Een heet kwijnmeisje, zo u wil. Over Alice Nahon

Maud Vanhauwaert
25.05.2021
Auteurstekst
Nahonportret

Op 20.5.21 ging de Dead Ladies Show #6 van Passa Porta en curator Gaea Schoeters in première via livestream vanuit Antwerpen, dankzij een samenwerking met het Letterenhuis en Arenberg. Dichter Maud Vanhauwaert liet als een van de drie gastsprekers haar licht schijnen over haar voorgangster Alice Nahon (1896-1933), en kwam daarbij ook zichzelf tegen: 'Eerlijk, in mijn schuilt zowel een weemoedig kwijnmeisje als een experimentele nihilist. Er zijn dagen dat ik op een zondagmiddag in een prieeltje wil zitten en gewoon mooie gedichten wil lezen, en dagen dat ik het liefst mee op de barricade ga staan en de poëzie wil herdefiniëren.'

-

Alice Nahon is geboren in hetzelfde jaar als Paul van Ostaijen, 1896. Beide dichters zijn vroeg gestorven. Van Ostaijen op 32-jarige leeftijd; Nahon werd amper 36. Van Ostaijen wordt meestal beschouwd als de grote vernieuwer, de experimentalist, de activist, de keetschopper, Nahon als het brave katholieke dezeken, de flauw-romantische rijmenbreister, de fluisteraar van ‘zoete vooizekens’ en van lieflijke ‘minnepoëempjes’. Van Ostaijen had het helemaal niet zo hoog op met zijn tijdgenote. Hij vond dat ze ‘Gartenlaube-poëzie’ schreef; haar gedichten waren volgens hem uiterst geschikt om op een zondagnamiddag rustig bij weg te doezelen met een kopje thee in een burgerlijk prieeltje. Maar klopt dat beeld van Nahon wel?

’t Is goed in ’t eigen hert te kijken / nog even voor het slapen gaan / of ik van dageraad tot avond / geen enkel hert heb zeer gedaan.
alice nahon

Met deze verzen, het begin van het derde gedicht uit de cyclus ‘Avondliedekens’, ging Nahon de geschiedenis in. Lange tijd vormden ze mijn enige concrete associatie met ­Nahon. Tot een archivaris van het Letterenhuis mij toefluisterde: ‘Wist je dat zij in haar tijd soms “heet Aliceken” werd genoemd?’ Hij vertelde mij ook dat Tom Lanoye ooit een pornografische parodie maakte, die zo begon: ’t Is goed in d’eigen kut te knijpen/ nog even vóór het slapengaan/ daar ik van dageraad tot avond/ weer met geen hónd ben platgegaan. Misschien verwees Lanoye hiermee naar het dubieuze imago van Nahon. Decennialang is zij op steeds verschillende manieren bekeken, gelezen en gewaardeerd.

Verpleegster-patiënt

Meer dan een kwart miljoen bundels werden van haar verkocht, en zij is daarmee, jawel, de best verkopende dichteres van Vlaanderen ooit! En toch zou je kunnen stellen dat zij relatief onbekend is gebleven, of beter gezegd: dat de vrouw die ze écht was, in de schaduw van haar gecultiveerde zelf is blijven staan. Ik wilde natuurlijk vooral dat ‘heet Aliceken’ wat beter leren kennen en dook in de verhelderende biografie van Manu van der Aa, Ik heb de liefde liefgehad (2008).
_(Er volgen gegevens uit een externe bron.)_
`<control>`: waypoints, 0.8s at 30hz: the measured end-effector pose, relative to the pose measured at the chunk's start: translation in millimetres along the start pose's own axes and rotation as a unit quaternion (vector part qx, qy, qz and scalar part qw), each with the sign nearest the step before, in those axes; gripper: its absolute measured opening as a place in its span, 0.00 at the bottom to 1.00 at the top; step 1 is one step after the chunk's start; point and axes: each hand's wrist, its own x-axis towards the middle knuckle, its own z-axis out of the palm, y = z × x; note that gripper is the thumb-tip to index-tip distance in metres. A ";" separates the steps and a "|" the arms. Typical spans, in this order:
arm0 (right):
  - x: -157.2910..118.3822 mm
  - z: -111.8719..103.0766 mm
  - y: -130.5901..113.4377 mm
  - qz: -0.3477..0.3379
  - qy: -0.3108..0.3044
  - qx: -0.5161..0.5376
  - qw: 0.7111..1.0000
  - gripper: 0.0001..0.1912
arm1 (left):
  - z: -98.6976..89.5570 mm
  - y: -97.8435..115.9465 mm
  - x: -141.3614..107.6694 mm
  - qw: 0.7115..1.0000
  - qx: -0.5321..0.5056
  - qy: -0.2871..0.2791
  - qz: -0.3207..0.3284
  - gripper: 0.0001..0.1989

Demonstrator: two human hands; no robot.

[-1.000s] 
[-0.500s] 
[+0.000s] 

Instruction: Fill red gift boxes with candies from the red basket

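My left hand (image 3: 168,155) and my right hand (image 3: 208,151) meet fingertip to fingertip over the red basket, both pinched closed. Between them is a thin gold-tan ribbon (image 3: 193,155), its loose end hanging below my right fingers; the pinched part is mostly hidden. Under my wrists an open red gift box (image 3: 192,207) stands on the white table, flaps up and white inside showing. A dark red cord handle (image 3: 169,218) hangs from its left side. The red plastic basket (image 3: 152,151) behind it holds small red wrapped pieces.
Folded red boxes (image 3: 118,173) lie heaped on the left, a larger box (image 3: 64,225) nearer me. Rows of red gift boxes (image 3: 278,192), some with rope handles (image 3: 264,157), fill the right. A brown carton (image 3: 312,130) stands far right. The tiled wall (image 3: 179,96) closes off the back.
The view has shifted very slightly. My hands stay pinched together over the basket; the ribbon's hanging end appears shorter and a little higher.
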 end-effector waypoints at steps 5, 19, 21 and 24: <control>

Alice werd geboren op de Grote Markt van Antwerpen. Ze was de derde dochter in een gezin met elf kinderen. Omdat het gezin steeds uitbreidde, moest haar vader elke keer weer op zoek naar een nieuwe plek. Het langst, zeven jaar, woonde Alice in een huis in Mortsel. Maar een warme thuis kon je het niet noemen. Haar moeder moest ervoor zorgen dat het huishouden bleef draaien en had weinig tijd voor affectie. Haar vader was een hardvochtig man die De Nederlandsche Boekhandel runde en hard moest werken om zijn gezin te onderhouden. Alice verbleef steeds vaker bij haar tante Mieke in Putte; haar vader zag dat als een goede zaak want zo moest hij toch al één mondje minder voeden. De landelijke omgeving van Putte verklaart misschien wel de vele verwijzingen naar bloemen en planten in Nahons poëzie.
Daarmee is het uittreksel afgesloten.